**Given data**.
"""

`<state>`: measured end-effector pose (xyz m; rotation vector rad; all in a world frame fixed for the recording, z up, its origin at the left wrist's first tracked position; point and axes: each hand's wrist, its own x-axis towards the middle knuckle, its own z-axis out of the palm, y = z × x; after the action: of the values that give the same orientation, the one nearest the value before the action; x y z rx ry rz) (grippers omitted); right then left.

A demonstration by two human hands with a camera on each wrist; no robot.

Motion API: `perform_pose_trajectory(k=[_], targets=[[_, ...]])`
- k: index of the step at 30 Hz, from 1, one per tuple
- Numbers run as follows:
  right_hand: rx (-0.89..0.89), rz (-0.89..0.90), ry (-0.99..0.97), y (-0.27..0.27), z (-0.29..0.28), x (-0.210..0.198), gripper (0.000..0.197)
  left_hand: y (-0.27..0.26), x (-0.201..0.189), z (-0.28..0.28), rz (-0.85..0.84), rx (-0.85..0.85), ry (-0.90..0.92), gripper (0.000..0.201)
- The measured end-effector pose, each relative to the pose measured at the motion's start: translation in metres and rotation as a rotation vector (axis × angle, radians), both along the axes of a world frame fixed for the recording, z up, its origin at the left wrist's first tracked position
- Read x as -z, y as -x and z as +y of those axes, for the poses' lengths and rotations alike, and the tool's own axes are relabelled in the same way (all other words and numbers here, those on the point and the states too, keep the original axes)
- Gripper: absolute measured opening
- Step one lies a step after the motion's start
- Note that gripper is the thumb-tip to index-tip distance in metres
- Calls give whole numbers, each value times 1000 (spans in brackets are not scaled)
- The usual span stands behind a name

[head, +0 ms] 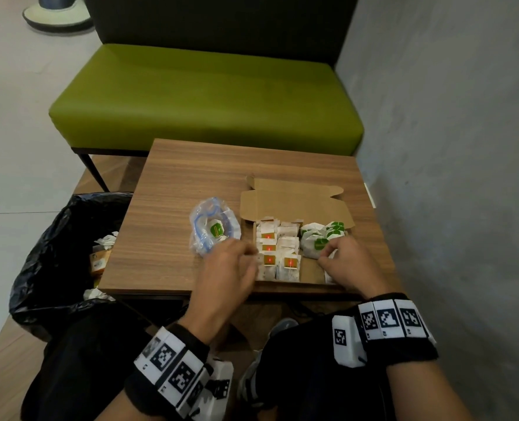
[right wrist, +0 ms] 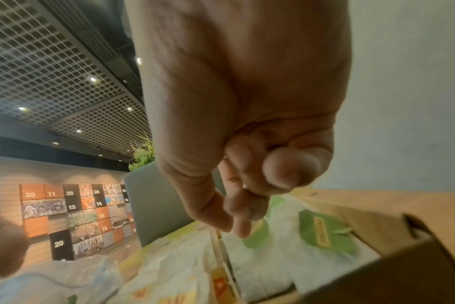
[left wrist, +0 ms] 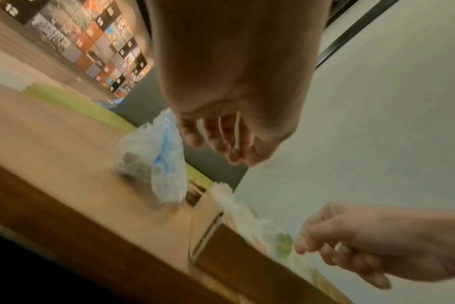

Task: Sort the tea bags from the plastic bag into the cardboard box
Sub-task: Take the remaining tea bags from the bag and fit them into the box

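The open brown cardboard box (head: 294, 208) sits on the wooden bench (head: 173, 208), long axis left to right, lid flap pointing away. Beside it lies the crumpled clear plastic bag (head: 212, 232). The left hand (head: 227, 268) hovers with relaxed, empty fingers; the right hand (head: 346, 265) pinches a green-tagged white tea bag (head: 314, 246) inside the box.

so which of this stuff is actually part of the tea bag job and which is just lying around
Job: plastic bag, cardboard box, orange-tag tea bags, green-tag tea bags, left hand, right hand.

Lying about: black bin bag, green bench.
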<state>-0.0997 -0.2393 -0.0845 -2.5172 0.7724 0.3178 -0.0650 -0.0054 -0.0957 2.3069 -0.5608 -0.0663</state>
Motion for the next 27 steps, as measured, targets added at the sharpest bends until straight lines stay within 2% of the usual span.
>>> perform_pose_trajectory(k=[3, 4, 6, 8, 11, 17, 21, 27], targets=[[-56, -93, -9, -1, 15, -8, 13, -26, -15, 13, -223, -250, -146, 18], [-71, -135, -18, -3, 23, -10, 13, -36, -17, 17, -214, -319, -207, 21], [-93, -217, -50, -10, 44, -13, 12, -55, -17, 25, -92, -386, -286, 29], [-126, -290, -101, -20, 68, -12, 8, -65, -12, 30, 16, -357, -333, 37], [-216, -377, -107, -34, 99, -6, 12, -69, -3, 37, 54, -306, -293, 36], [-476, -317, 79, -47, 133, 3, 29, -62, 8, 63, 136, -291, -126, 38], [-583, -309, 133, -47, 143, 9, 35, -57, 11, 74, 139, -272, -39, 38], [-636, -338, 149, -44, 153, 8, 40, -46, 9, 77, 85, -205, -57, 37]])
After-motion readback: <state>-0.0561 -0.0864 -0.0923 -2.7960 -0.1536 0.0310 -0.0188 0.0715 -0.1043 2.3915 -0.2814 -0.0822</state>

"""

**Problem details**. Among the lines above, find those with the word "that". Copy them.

**Answer below**.
`<state>`: measured end-effector pose (xyz m; rotation vector rad; all in a world frame fixed for the recording, z up, its origin at the left wrist's first tracked position; point and axes: each hand's wrist, its own x-axis towards the middle knuckle, its own z-axis out of the palm, y = z × x; after the action: of the values that give the same orientation, the one nearest the value before the action; x y z rx ry rz) (grippers omitted); right then left.
- Note that gripper is the thumb-tip to index-tip distance in metres

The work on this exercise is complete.